The Aroostook War was a step in the boundary dispute between the northeastern United States and eastern Canada that was summarized in The Town Line, March 10, 2022, issue. At issue were about 12,000 sparsely-inhabited square miles claimed by both countries. After years of diplomatic disagreement and competing claims on the ground, both sides sent armed forces to the St. John Valley.

North and Hatch said one early precipitating action was the June 1837 arrest of Mada­waska census-taker Ebe­nezer S. Gree­l­ey, who was acting under authority of the Penob­scot County Com­mis­sioners, by New Bruns­wick Gover­nor Sir John Harvey.

In August, recently-elected President Martin Van Buren obtained Greeley’s release. Greeley finished the census.

However, Canadian loggers continued to cut timber in American-claimed woods.
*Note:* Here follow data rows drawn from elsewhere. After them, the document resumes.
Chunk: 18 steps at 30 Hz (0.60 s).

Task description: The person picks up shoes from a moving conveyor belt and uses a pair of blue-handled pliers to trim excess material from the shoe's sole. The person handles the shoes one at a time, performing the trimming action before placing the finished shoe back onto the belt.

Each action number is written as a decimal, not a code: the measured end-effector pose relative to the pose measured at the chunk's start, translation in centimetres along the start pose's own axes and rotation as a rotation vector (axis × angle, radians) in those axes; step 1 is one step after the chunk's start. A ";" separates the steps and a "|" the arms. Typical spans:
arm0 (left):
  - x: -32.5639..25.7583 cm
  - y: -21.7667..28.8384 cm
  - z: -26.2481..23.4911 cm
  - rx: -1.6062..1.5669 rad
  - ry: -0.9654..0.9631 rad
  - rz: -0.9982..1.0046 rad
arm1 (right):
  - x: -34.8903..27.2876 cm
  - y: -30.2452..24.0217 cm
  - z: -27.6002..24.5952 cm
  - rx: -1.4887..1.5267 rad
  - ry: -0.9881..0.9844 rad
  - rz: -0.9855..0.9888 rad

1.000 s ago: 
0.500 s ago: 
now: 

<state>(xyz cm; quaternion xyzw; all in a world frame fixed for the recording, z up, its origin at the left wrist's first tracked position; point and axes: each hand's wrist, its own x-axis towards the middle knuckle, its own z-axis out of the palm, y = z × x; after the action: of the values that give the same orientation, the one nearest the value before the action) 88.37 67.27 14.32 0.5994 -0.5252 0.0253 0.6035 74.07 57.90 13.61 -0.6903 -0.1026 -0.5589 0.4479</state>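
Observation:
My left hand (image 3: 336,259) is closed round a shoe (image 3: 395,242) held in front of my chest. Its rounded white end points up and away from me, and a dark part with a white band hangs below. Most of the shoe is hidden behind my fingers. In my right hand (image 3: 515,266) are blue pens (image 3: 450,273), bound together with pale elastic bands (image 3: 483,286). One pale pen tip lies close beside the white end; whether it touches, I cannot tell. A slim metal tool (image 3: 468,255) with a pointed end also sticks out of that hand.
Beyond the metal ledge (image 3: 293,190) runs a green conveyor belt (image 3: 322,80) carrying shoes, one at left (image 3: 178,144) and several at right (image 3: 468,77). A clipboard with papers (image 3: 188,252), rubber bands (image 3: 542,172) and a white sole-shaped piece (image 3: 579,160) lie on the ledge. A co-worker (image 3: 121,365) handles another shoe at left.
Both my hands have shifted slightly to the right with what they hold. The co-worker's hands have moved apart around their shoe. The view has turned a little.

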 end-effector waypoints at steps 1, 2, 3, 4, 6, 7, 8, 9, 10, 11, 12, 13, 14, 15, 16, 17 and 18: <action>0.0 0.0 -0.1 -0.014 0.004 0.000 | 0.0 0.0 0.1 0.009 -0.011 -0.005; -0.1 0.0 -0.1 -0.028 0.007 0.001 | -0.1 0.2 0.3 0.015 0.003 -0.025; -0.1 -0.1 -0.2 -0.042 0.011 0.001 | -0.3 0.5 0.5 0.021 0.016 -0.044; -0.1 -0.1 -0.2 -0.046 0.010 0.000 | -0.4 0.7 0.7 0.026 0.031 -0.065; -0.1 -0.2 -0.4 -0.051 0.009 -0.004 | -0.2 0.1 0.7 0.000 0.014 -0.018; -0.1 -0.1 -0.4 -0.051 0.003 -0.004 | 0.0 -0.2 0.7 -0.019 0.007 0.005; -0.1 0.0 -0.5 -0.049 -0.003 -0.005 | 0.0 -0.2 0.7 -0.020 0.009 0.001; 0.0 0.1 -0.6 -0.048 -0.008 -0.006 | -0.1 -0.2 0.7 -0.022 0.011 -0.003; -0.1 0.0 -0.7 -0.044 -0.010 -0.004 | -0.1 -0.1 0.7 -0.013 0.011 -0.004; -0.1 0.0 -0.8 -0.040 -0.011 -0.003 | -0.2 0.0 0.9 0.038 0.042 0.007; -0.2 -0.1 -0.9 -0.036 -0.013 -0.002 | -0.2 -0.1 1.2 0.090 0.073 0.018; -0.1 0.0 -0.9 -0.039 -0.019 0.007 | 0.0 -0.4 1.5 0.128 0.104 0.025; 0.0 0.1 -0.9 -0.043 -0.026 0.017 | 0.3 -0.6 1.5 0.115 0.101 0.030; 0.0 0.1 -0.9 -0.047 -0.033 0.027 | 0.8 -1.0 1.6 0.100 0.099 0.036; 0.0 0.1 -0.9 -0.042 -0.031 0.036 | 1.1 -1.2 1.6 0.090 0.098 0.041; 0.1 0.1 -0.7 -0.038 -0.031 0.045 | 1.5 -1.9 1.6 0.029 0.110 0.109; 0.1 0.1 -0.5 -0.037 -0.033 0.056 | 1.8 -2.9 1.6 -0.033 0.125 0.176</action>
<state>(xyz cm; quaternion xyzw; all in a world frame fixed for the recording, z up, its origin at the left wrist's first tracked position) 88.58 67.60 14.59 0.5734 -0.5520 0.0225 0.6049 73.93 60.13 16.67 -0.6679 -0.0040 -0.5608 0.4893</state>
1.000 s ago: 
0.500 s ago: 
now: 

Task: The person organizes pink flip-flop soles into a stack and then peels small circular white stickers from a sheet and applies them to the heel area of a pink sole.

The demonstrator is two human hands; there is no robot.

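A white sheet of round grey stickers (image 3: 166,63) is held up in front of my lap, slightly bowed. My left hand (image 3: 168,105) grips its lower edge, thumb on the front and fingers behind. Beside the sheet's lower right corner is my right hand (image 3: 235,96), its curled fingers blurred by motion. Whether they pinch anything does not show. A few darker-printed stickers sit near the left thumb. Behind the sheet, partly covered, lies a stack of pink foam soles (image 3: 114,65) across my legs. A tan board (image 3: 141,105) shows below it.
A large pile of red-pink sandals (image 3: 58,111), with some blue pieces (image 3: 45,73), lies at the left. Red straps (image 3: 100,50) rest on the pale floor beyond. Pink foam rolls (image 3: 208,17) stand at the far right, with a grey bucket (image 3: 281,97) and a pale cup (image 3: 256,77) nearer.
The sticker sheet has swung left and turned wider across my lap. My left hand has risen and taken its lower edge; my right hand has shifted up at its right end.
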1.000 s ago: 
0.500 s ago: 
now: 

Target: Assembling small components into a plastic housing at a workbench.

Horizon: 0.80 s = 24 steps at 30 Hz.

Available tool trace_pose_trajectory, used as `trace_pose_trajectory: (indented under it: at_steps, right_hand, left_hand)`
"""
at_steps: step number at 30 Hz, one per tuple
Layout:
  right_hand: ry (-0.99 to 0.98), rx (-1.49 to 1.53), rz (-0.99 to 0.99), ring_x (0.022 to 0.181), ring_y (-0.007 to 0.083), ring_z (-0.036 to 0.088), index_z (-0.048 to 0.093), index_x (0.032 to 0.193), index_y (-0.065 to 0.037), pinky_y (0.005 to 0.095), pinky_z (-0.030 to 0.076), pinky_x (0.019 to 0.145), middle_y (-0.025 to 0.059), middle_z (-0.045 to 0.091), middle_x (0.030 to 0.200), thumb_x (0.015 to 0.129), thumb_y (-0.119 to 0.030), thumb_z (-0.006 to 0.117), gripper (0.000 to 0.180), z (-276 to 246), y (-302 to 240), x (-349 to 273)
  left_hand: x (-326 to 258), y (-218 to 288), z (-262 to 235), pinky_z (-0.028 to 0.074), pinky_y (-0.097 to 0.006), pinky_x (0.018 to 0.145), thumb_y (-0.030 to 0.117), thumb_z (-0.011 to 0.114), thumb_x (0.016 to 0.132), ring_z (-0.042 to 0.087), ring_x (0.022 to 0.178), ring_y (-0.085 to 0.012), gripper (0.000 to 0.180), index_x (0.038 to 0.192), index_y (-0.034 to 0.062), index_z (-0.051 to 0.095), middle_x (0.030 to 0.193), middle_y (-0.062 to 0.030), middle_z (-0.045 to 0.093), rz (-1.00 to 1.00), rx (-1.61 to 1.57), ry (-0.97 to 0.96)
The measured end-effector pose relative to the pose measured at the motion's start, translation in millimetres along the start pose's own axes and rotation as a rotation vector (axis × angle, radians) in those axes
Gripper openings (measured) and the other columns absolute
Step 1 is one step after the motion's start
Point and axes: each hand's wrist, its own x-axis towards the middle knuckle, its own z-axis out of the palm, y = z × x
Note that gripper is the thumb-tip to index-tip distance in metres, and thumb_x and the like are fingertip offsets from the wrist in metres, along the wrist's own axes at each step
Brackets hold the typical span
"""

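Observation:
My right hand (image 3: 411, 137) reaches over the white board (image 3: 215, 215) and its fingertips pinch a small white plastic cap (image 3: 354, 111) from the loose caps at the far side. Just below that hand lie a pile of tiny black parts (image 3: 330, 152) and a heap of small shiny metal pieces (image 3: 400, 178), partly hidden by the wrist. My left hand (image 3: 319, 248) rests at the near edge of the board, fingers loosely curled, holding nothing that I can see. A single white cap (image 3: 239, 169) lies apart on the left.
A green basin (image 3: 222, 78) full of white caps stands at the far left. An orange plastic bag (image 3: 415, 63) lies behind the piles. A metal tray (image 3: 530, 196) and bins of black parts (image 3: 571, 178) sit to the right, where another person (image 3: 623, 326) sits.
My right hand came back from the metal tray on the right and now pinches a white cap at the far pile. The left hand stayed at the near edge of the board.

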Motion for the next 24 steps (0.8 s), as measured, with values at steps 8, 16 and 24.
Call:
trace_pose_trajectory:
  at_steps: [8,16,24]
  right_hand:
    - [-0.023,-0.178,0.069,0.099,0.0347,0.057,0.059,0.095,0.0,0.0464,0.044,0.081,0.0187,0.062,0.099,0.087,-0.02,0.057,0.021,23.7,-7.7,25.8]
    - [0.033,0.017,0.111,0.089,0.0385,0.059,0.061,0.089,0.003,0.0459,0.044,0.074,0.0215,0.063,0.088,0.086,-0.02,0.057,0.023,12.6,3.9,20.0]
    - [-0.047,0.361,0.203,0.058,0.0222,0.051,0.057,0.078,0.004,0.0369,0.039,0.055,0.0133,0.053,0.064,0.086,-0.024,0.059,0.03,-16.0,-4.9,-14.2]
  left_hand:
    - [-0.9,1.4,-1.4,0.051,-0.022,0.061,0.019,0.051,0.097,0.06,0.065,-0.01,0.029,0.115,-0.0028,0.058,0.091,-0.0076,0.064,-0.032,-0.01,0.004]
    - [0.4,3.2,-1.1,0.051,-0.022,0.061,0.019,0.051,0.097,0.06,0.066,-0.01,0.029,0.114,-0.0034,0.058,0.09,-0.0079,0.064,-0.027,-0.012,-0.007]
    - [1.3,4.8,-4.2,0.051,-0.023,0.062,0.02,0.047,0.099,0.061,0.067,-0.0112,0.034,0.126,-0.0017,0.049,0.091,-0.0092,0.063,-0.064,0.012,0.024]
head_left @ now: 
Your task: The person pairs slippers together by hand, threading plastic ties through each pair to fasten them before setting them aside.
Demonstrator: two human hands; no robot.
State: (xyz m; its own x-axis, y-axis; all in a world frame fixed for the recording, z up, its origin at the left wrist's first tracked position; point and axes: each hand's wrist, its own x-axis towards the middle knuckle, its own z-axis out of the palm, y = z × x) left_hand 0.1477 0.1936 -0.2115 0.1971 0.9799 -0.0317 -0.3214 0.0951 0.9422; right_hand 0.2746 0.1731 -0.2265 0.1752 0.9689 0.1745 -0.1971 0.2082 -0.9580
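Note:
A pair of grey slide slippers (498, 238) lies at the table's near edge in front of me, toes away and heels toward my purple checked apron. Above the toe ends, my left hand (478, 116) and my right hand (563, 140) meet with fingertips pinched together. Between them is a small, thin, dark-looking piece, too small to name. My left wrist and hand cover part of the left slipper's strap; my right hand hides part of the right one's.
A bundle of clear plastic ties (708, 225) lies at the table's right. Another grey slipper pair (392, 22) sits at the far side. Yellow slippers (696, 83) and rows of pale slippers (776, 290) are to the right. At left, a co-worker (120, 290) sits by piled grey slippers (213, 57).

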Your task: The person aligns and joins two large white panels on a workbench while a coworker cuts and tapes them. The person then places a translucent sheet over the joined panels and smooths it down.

An on-line DownEast magazine article by Will Grunewald lists two other of the region’s assets: the Aroostook River basin had valuable minerals and good farmland the Americans could use, and the British wanted to maintain a land connection between Halifax on the coast and Québec.

On Jan. 24, 1839, North wrote, the Maine legislature ordered 200 men under Penobscot County Sheriff Hastings Strickland to go north to “arrest the depredators and secure the cut timber.” Hatch added that the legislature allocated $10,000 for the expedition.

Some of the group were arrested and jailed in Fredericton, New Brunswick, Hatch continued. Later in the month, he wrote, Americans arrested two Canadians and brought them to Bangor, where they were not sent to jail but “held in custody in the Bangor House and fared sumptuously.”

The trespassers had prepared themselves with “arms forcibly taken from the government stores in Woodstock,” North said. But Strickland’s troops brought a brass six-pound cannon that outgunned them in an initial encounter.

An on-line New England Historical Society article gives a livelier account, crediting the Canadians’ defeat to an attack by a black bear. The Cana­dians shot the bear – another on-line site calls it the only combat fatality in the whole war. The gunshots sent the two sets of armed men fleeing in opposite directions.

The Canadians recovered, and on Feb. 12 again captured some Americans. After an impressive two days of hard riding, Strickland reported to Augusta.

Gov. John Fairfield

Maine Governor John Fairfield asked New Brunswick officials if they supported the locals. Harvey ordered the trespassers to put back the arms they’d stolen; but he also promised to resist “any hostile invasion” and put his militia on stand-by.

Harvey’s claim of territorial jurisdiction and the Americans’ arrest of a British official led to further troop mobilizations on both sides. The Maine legislature promptly appropriated $800,000 and drafted 10,343 Maine militia.

Historian Ernest Marriner wrote in Remembered Maine that the draft “was scarcely necessary because volunteers poured in from all the towns.”

North wrote that one 50-man company “marched all the way from Augusta to the Aroostook, with the exception of a short ride from Bangor to Oldtown over the railroad.”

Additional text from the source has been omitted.